PROBLEM DETAILS - Each entry below is to be copied verbatim.

☆ ☆ ☆ ☆

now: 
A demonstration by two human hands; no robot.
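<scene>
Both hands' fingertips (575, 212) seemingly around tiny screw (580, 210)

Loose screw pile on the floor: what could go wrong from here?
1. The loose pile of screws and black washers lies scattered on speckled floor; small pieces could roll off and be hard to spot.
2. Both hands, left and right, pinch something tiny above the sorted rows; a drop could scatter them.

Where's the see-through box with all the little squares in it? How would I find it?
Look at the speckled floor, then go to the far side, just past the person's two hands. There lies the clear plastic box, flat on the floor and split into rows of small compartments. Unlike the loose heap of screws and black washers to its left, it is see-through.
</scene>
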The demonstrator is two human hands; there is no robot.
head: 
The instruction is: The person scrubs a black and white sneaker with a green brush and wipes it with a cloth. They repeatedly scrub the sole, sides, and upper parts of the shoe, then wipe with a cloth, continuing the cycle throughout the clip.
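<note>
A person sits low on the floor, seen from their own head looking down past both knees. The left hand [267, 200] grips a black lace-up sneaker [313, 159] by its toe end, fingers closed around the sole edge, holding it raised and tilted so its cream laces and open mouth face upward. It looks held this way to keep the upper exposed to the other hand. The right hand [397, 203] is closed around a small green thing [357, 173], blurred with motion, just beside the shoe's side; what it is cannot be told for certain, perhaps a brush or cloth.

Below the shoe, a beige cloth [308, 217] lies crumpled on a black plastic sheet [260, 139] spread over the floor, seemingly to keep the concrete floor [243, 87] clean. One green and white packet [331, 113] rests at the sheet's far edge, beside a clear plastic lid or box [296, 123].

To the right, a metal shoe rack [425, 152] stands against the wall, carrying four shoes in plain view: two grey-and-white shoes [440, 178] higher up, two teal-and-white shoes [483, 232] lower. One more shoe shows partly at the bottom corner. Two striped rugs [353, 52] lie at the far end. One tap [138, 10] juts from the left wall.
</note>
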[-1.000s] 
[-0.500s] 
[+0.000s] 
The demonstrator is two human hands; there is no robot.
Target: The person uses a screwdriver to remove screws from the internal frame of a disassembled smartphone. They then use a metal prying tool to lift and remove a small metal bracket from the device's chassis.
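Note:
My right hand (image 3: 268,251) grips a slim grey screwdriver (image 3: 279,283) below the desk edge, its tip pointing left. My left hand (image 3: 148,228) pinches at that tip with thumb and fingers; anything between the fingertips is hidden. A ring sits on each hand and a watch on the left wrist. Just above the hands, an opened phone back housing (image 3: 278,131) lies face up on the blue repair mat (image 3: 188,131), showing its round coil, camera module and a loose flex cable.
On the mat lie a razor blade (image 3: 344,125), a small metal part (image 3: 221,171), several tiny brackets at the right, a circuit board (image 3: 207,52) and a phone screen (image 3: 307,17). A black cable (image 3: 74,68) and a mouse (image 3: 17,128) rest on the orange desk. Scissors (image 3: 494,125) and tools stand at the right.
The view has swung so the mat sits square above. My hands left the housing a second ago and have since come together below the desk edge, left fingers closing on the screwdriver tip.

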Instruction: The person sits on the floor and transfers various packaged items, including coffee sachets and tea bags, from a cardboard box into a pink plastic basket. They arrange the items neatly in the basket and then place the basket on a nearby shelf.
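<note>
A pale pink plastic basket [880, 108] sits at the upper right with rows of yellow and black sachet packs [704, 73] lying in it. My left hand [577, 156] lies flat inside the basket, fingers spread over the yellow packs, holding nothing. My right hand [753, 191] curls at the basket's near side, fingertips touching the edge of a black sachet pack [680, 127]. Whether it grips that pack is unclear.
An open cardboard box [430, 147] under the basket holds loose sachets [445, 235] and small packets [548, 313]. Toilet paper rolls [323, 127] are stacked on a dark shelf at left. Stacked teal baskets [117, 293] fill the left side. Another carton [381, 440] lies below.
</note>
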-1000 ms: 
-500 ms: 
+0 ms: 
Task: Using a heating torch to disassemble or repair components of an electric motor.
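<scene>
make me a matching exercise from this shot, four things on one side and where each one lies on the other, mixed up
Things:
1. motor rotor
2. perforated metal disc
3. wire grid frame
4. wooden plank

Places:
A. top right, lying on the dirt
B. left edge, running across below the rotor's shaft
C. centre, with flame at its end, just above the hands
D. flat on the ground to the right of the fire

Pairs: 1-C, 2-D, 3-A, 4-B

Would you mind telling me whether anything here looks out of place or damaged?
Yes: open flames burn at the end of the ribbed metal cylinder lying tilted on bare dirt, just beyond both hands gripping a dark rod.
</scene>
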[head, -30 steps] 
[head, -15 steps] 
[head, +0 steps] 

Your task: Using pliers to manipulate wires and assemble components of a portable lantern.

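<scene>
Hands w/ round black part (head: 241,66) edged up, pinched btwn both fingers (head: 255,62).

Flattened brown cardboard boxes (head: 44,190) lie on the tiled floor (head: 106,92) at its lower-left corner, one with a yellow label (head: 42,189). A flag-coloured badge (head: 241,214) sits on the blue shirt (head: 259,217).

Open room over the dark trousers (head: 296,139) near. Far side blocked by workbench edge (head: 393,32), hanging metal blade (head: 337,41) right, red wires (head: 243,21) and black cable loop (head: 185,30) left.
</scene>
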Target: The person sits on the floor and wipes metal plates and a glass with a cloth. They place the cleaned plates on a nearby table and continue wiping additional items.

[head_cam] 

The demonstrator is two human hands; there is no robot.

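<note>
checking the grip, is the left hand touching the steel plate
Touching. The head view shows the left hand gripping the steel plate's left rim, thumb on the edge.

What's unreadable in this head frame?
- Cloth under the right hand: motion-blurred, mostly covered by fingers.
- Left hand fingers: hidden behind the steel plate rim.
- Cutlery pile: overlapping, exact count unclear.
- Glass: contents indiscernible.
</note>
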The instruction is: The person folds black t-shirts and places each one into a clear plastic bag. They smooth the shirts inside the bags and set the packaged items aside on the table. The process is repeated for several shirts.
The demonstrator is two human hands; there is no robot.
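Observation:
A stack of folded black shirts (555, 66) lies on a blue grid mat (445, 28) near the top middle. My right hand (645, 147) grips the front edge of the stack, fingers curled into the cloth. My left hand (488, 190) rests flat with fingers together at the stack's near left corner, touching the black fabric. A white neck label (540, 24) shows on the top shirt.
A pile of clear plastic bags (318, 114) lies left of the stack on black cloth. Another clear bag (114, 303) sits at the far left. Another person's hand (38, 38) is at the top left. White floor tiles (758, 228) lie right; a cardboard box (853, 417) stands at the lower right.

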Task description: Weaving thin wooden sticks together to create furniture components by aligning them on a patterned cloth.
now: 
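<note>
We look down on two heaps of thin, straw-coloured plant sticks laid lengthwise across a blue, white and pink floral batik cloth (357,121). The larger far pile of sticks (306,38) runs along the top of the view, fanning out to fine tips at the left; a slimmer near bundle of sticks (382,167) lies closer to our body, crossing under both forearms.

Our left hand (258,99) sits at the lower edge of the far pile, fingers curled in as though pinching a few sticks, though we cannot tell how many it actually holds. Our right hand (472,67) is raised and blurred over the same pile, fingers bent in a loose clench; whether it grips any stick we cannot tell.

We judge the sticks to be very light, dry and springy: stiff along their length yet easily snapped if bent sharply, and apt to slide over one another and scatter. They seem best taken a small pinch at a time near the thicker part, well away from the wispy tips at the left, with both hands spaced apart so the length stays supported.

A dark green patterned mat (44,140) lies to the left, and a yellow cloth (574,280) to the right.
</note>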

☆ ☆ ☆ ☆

ANSWER -
now: 
A demonstration by two human hands; no robot.
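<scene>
Both hands' fingertips (575, 212) seemingly around tiny screw (580, 210)

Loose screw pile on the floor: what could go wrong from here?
1. The loose pile of screws and black washers lies scattered on speckled floor; small pieces could roll off and be hard to spot.
2. Both hands, left and right, pinch something tiny above the sorted rows; a drop could scatter them.

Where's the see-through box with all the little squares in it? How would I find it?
Look at the speckled floor, then go to the far side, just past the person's two hands. There lies the clear plastic box, flat on the floor and split into rows of small compartments. Unlike the loose heap of screws and black washers to its left, it is see-through.
</scene>
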The demonstrator is two human hands; there is no robot.
head: 
The instruction is: The person scrubs a black and white sneaker with a green brush and wipes it with a cloth. They repeatedly scrub the sole, sides, and upper parts of the shoe, then wipe with a cloth, continuing the cycle throughout the clip.
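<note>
A person sits low on the floor, seen from their own head looking down past both knees. The left hand [267, 200] grips a black lace-up sneaker [313, 159] by its toe end, fingers closed around the sole edge, holding it raised and tilted so its cream laces and open mouth face upward. It looks held this way to keep the upper exposed to the other hand. The right hand [397, 203] is closed around a small green thing [357, 173], blurred with motion, just beside the shoe's side; what it is cannot be told for certain, perhaps a brush or cloth.

Below the shoe, a beige cloth [308, 217] lies crumpled on a black plastic sheet [260, 139] spread over the floor, seemingly to keep the concrete floor [243, 87] clean. One green and white packet [331, 113] rests at the sheet's far edge, beside a clear plastic lid or box [296, 123].

To the right, a metal shoe rack [425, 152] stands against the wall, carrying four shoes in plain view: two grey-and-white shoes [440, 178] higher up, two teal-and-white shoes [483, 232] lower. One more shoe shows partly at the bottom corner. Two striped rugs [353, 52] lie at the far end. One tap [138, 10] juts from the left wall.
</note>
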[-1.000s] 
[-0.500s] 
[+0.000s] 
The demonstrator is two human hands; there is no robot.
Target: The person uses a screwdriver to remove screws from the internal frame of a disassembled smartphone. They then use a metal prying tool to lift and remove a small metal bracket from the device's chassis.
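Note:
My right hand (image 3: 268,251) grips a slim grey screwdriver (image 3: 279,283) below the desk edge, its tip pointing left. My left hand (image 3: 148,228) pinches at that tip with thumb and fingers; anything between the fingertips is hidden. A ring sits on each hand and a watch on the left wrist. Just above the hands, an opened phone back housing (image 3: 278,131) lies face up on the blue repair mat (image 3: 188,131), showing its round coil, camera module and a loose flex cable.
On the mat lie a razor blade (image 3: 344,125), a small metal part (image 3: 221,171), several tiny brackets at the right, a circuit board (image 3: 207,52) and a phone screen (image 3: 307,17). A black cable (image 3: 74,68) and a mouse (image 3: 17,128) rest on the orange desk. Scissors (image 3: 494,125) and tools stand at the right.
The view has swung so the mat sits square above. My hands left the housing a second ago and have since come together below the desk edge, left fingers closing on the screwdriver tip.
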
Instruction: The person sits on the floor and transfers various packaged items, including coffee sachets and tea bags, from a cardboard box into a pink plastic basket. They arrange the items neatly in the basket and then place the basket on a nearby shelf.
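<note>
A pale pink plastic basket [880, 108] sits at the upper right with rows of yellow and black sachet packs [704, 73] lying in it. My left hand [577, 156] lies flat inside the basket, fingers spread over the yellow packs, holding nothing. My right hand [753, 191] curls at the basket's near side, fingertips touching the edge of a black sachet pack [680, 127]. Whether it grips that pack is unclear.
An open cardboard box [430, 147] under the basket holds loose sachets [445, 235] and small packets [548, 313]. Toilet paper rolls [323, 127] are stacked on a dark shelf at left. Stacked teal baskets [117, 293] fill the left side. Another carton [381, 440] lies below.
</note>
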-1000 ms: 
-500 ms: 
+0 ms: 
Task: Using a heating torch to disassemble or repair components of an electric motor.
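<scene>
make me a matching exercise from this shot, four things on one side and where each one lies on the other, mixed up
Things:
1. motor rotor
2. perforated metal disc
3. wire grid frame
4. wooden plank

Places:
A. top right, lying on the dirt
B. left edge, running across below the rotor's shaft
C. centre, with flame at its end, just above the hands
D. flat on the ground to the right of the fire

Pairs: 1-C, 2-D, 3-A, 4-B

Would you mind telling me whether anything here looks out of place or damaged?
Yes: open flames burn at the end of the ribbed metal cylinder lying tilted on bare dirt, just beyond both hands gripping a dark rod.
</scene>
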[head, -30 steps] 
[head, -15 steps] 
[head, +0 steps] 

Your task: Using pliers to manipulate wires and assemble components of a portable lantern.

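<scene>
Hands w/ round black part (head: 241,66) edged up, pinched btwn both fingers (head: 255,62).

Flattened brown cardboard boxes (head: 44,190) lie on the tiled floor (head: 106,92) at its lower-left corner, one with a yellow label (head: 42,189). A flag-coloured badge (head: 241,214) sits on the blue shirt (head: 259,217).

Open room over the dark trousers (head: 296,139) near. Far side blocked by workbench edge (head: 393,32), hanging metal blade (head: 337,41) right, red wires (head: 243,21) and black cable loop (head: 185,30) left.
</scene>
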Target: The person sits on the floor and wipes metal plates and a glass with a cloth. They place the cleaned plates on a nearby table and continue wiping additional items.

[head_cam] 

The demonstrator is two human hands; there is no robot.

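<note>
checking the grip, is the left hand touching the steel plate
Touching. The head view shows the left hand gripping the steel plate's left rim, thumb on the edge.

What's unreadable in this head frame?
- Cloth under the right hand: motion-blurred, mostly covered by fingers.
- Left hand fingers: hidden behind the steel plate rim.
- Cutlery pile: overlapping, exact count unclear.
- Glass: contents indiscernible.
</note>
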The instruction is: The person folds black t-shirts and places each one into a clear plastic bag. They smooth the shirts inside the bags and set the packaged items aside on the table. The process is repeated for several shirts.
The demonstrator is two human hands; there is no robot.
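Observation:
A stack of folded black shirts (555, 66) lies on a blue grid mat (445, 28) near the top middle. My right hand (645, 147) grips the front edge of the stack, fingers curled into the cloth. My left hand (488, 190) rests flat with fingers together at the stack's near left corner, touching the black fabric. A white neck label (540, 24) shows on the top shirt.
A pile of clear plastic bags (318, 114) lies left of the stack on black cloth. Another clear bag (114, 303) sits at the far left. Another person's hand (38, 38) is at the top left. White floor tiles (758, 228) lie right; a cardboard box (853, 417) stands at the lower right.
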
Task description: Weaving thin wooden sticks together to create furniture components by aligning them on a patterned cloth.
now: 
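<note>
We look down on two heaps of thin, straw-coloured plant sticks laid lengthwise across a blue, white and pink floral batik cloth (357,121). The larger far pile of sticks (306,38) runs along the top of the view, fanning out to fine tips at the left; a slimmer near bundle of sticks (382,167) lies closer to our body, crossing under both forearms.

Our left hand (258,99) sits at the lower edge of the far pile, fingers curled in as though pinching a few sticks, though we cannot tell how many it actually holds. Our right hand (472,67) is raised and blurred over the same pile, fingers bent in a loose clench; whether it grips any stick we cannot tell.

We judge the sticks to be very light, dry and springy: stiff along their length yet easily snapped if bent sharply, and apt to slide over one another and scatter. They seem best taken a small pinch at a time near the thicker part, well away from the wispy tips at the left, with both hands spaced apart so the length stays supported.

A dark green patterned mat (44,140) lies to the left, and a yellow cloth (574,280) to the right.
</note>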

That finishes the exercise.